**WHAT IS NEEDED**:
Return the data below, unchanged.

**SUPPLIED DATA**:
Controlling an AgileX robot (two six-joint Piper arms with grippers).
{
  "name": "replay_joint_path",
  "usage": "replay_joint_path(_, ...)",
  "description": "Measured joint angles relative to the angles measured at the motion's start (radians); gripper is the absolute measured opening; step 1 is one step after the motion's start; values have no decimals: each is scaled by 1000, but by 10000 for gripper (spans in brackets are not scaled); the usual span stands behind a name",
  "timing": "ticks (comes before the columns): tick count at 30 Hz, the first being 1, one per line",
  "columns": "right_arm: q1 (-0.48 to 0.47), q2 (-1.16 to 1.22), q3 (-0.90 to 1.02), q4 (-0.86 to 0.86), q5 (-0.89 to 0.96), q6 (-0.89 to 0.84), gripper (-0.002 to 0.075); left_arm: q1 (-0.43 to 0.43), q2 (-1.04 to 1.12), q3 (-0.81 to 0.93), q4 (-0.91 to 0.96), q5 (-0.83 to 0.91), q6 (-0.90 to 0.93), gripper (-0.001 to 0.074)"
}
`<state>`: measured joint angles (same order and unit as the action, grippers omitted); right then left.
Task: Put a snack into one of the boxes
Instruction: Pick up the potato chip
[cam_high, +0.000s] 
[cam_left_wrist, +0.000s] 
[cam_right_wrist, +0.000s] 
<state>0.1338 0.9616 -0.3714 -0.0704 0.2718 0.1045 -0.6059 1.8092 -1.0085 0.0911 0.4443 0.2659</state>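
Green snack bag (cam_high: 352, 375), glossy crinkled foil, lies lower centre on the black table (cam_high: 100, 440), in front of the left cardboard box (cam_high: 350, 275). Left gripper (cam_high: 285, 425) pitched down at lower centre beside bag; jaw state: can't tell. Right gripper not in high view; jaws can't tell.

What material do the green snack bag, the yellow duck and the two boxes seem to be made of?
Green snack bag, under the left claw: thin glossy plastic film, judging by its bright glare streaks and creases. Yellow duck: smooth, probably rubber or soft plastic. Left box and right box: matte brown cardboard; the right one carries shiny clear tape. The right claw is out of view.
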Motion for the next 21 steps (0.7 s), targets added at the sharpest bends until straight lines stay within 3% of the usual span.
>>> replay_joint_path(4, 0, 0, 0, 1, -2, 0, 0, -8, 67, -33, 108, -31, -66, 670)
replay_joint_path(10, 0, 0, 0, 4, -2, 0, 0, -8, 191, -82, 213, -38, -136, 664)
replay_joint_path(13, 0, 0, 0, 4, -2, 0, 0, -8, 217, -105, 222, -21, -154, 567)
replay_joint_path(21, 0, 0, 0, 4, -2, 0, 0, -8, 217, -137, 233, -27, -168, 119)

**RESULT OF THE TASK**:
Controlling an AgileX robot (two six-joint Piper arms with grippers).
{
  "name": "replay_joint_path",
  "usage": "replay_joint_path(_, ...)",
  "description": "Measured joint angles relative to the angles measured at the motion's start (radians); gripper is the absolute measured opening; step 1 is one step after the motion's start; values have no decimals: each is scaled by 1000, but by 10000 for gripper (spans in brackets are not scaled); the usual span stands behind a name",
  "timing": "ticks (comes before the columns): tick count at 30 Hz, the first being 1, one per line",
  "columns": "right_arm: q1 (-0.48 to 0.47), q2 (-1.16 to 1.22), q3 (-0.90 to 1.02), q4 (-0.86 to 0.86), q5 (-0.89 to 0.96), q6 (-0.89 to 0.84), gripper (-0.002 to 0.075); left_arm: q1 (-0.43 to 0.43), q2 (-1.04 to 1.12), q3 (-0.81 to 0.93), q4 (-0.91 to 0.96), q5 (-0.83 to 0.91), q6 (-0.90 to 0.93), gripper (-0.001 to 0.074)"
}
`<state>`: measured joint angles (same order and unit as the action, grippers omitted); right then left.
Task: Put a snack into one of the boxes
Instruction: Pick up the potato chip
[cam_high, +0.000s] 
[cam_left_wrist, +0.000s] 
[cam_right_wrist, +0.000s] 
<state>0.1338 0.9616 -0.3714 -0.0704 0.2718 0.1045 -0.6059 1.8092 -1.0085 0.0911 0.4443 0.2659</state>
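Green snack bag (cam_high: 352, 375), glossy crinkled foil, lies lower centre on the black table (cam_high: 100, 440), in front of the left cardboard box (cam_high: 350, 275). Left gripper (cam_high: 285, 425) pitched down at lower centre beside bag; jaw state: can't tell. Right gripper not in high view; jaws can't tell.

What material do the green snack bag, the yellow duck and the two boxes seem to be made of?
Green snack bag, under the left claw: thin glossy plastic film, judging by its bright glare streaks and creases. Yellow duck: smooth, probably rubber or soft plastic. Left box and right box: matte brown cardboard; the right one carries shiny clear tape. The right claw is out of view.
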Motion for the next 21 steps (0.7 s), targets added at the sharpest bends until straight lines stay within 3% of the usual span.
>>> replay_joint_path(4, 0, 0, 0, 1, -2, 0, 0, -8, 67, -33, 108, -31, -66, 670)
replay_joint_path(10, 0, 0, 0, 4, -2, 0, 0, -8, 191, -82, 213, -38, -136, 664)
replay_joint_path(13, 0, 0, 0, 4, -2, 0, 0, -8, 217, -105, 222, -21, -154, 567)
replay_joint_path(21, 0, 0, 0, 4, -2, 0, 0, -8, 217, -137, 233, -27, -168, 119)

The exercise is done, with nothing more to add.